DESCRIPTION OF THE TASK
Please write out the listing exactly, leaving each picture out.

DATA SEGMENT

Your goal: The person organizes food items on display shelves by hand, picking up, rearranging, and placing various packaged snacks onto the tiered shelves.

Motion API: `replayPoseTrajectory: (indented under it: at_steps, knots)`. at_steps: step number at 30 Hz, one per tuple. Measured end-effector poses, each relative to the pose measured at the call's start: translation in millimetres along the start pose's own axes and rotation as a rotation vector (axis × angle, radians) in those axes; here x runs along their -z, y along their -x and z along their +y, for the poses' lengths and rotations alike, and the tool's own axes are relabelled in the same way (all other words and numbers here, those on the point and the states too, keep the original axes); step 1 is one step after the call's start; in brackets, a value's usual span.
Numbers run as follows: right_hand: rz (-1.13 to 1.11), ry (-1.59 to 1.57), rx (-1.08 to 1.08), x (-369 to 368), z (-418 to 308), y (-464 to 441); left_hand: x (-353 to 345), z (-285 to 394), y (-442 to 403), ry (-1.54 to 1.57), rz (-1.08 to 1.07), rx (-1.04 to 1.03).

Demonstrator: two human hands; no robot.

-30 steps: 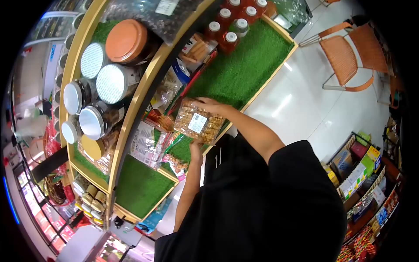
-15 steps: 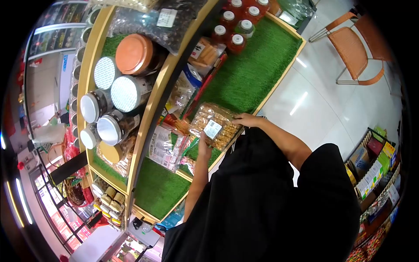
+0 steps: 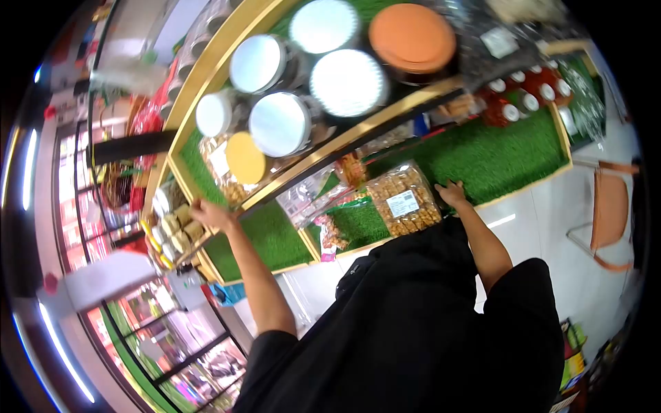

RESPONSE FOR THIS EXERCISE
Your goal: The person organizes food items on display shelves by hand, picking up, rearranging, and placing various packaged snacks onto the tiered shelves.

Motion API: `replayPoseTrajectory: (indented under it: at_steps, knots)`. at_steps: step number at 30 Hz, one per tuple. Measured end-effector poses, each relative to the pose measured at the call's start: translation in millimetres along the start pose's own axes and rotation as a rotation vector (axis × angle, radians) in those axes; here x runs along their -z, y along their -x and z along their +y, for the poses' lengths and rotations alike, and the tool's own axes are relabelled in the same way (all other words and numbers here, those on the point and the states too, keep the original axes); step 1 is one step after the call's start; in brackets, a value's usual span.
Numbers run as follows: right_hand: rz (-1.13 to 1.11), ry (-1.59 to 1.57), rx (-1.08 to 1.08), x (-369 to 368), z (-418 to 308), y (-464 to 441); left_hand: x (-353 to 345), z (-285 to 394), y (-442 to 403), ry (-1.54 to 1.57), rz (-1.08 to 1.07), rx (-1.04 to 1.03).

Demonstrator: two human hands; no robot.

-30 steps: 
-15 steps: 
+0 steps: 

The answer, as written, is complete.